NC Woman’s Deportation Order a ‘Symbol of Everything Wrong With the Immigration System’

Tina Vasquez

For the past eight years, Minerva Cisneros Garcia has checked in regularly with Immigration and Customs Enforcement. But on April 23 everything changed for the North Carolina mother, who is being forced to leave her home of 17 years by bus on June 28.

This is the first article in Rewire‘s two-part series on Minerva Cisneros Garcia. You can read the second part here.

Earlier this month, in front of a small congregation at Parkway United Church of Christ in Winston-Salem, North Carolina, a shy and reserved Minerva Cisneros Garcia shared her story.

This was not the first time the mother of four children had told it, and it certainly won’t be the last. There will be candlelight vigils, press conferences, and an endless stream of interviews with reporters leading up to June 28, when Immigration and Customs Enforcement (ICE) would like her to board a bus to Mexico, leaving behind her children and home for the past 17 years.

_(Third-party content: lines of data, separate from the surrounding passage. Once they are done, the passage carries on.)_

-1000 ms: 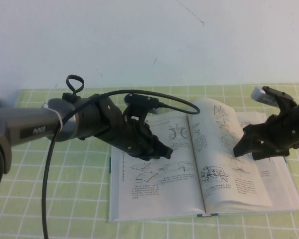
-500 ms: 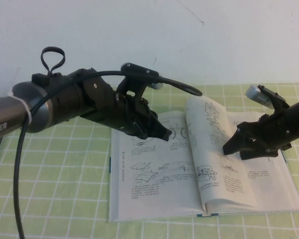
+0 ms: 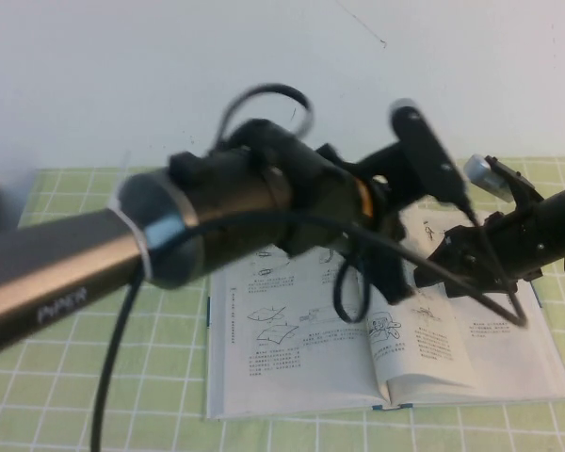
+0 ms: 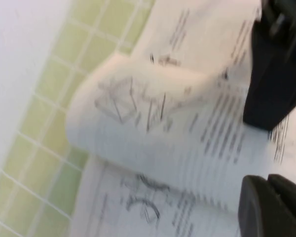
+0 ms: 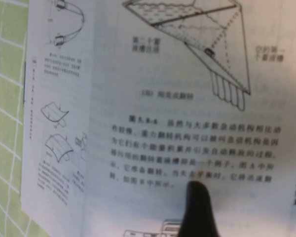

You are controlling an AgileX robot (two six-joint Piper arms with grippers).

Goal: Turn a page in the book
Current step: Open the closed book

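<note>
An open book (image 3: 292, 348) lies flat on a green checked cloth (image 3: 94, 377). The left gripper (image 3: 388, 273), fingers spread, hovers over its spine beside a curled page (image 4: 153, 118). The right gripper (image 3: 443, 273) rests on the right-hand pages; its finger state cannot be told.

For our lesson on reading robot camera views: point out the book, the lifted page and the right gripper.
book (image 3: 273, 367): high view, on the flat left-hand page.
page (image 4: 138, 113): left wrist view, on the curled leaf's bulge.
right gripper (image 3: 433, 275): high view, at its tip over the right-hand page.
</note>
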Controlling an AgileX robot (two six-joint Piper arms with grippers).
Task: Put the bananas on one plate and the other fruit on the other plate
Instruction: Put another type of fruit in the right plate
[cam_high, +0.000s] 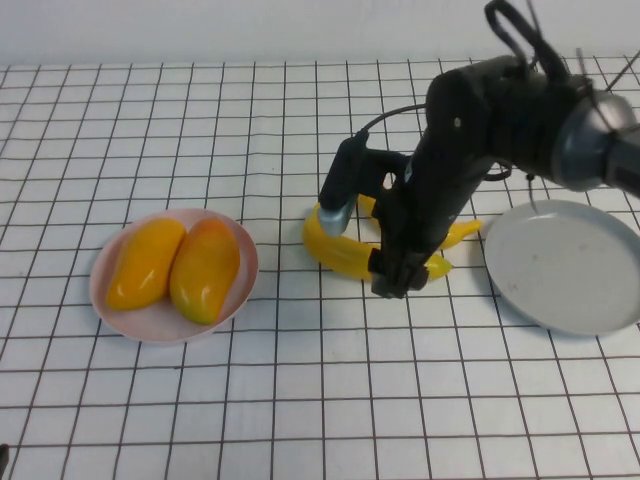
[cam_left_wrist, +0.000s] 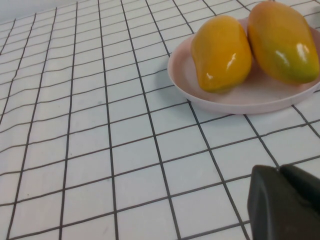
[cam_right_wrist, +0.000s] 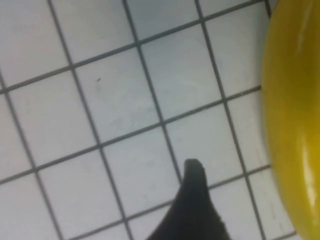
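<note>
Two yellow bananas lie crossed at the table's middle, one (cam_high: 335, 252) curving toward me and the other (cam_high: 462, 233) mostly hidden under my right arm. My right gripper (cam_high: 392, 280) is down at the near banana, open. In the right wrist view one black finger (cam_right_wrist: 194, 180) stands a short gap from the banana (cam_right_wrist: 295, 125); the other finger is out of view. Two orange-yellow mango-like fruits (cam_high: 148, 262) (cam_high: 206, 268) lie side by side on the pink plate (cam_high: 160, 325). The grey plate (cam_high: 565, 265) at the right holds nothing. My left gripper (cam_left_wrist: 280, 172) is shut and empty, low over the cloth near the pink plate (cam_left_wrist: 185, 75).
A white cloth with a black grid covers the table. The right arm's bulk (cam_high: 490, 120) hangs over the area between the bananas and the grey plate.
</note>
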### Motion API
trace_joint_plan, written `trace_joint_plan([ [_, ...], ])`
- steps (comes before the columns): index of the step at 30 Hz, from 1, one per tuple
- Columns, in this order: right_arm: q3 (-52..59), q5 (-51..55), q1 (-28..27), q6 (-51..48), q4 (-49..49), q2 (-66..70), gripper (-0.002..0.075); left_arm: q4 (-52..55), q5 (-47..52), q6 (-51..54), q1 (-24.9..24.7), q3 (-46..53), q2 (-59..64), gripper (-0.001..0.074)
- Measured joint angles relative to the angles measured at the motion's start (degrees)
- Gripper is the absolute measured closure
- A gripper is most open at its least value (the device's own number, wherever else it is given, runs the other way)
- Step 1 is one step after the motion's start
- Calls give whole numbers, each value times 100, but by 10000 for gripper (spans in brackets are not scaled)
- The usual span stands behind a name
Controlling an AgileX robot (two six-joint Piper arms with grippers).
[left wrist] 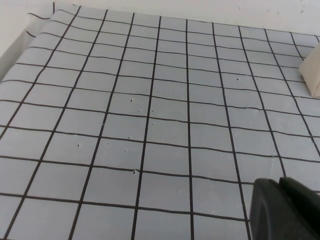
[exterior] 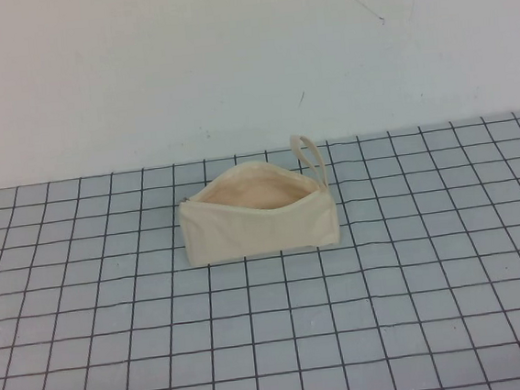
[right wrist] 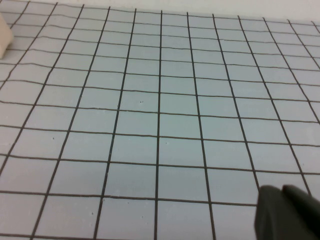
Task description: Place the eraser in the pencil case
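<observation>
The cream canvas pencil case [exterior: 258, 218] stands in the middle of the gridded table, its zip mouth open and showing the pale peach lining, with the loop strap [exterior: 310, 158] at its right end. A corner of it shows in the left wrist view [left wrist: 312, 75] and in the right wrist view [right wrist: 4, 37]. The eraser is not in view anywhere. My left gripper [left wrist: 279, 182] and my right gripper [right wrist: 281, 190] show only in their wrist views. Each has its dark fingers pressed together, empty, over bare table and far from the pencil case. Neither arm shows in the high view.
A grey mat with a black grid [exterior: 391, 311] covers the table. A plain white wall [exterior: 229, 60] rises behind it. Bare mat lies on both sides of the pencil case and in front of it.
</observation>
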Motion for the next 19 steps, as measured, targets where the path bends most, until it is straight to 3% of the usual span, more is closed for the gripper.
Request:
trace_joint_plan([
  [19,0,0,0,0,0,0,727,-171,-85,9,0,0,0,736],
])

For nearly two decades, Garcia has lived quietly, working, taking care of her children, and doing everything possible to not draw attention to her “situation,” meaning her lack of authorization to be in the United States. Garcia is confused by the media attention—she even texted Rewire one night, asking, “Why do you want to talk to me?”—but also knows she must engage it for a chance to garner enough support to stay.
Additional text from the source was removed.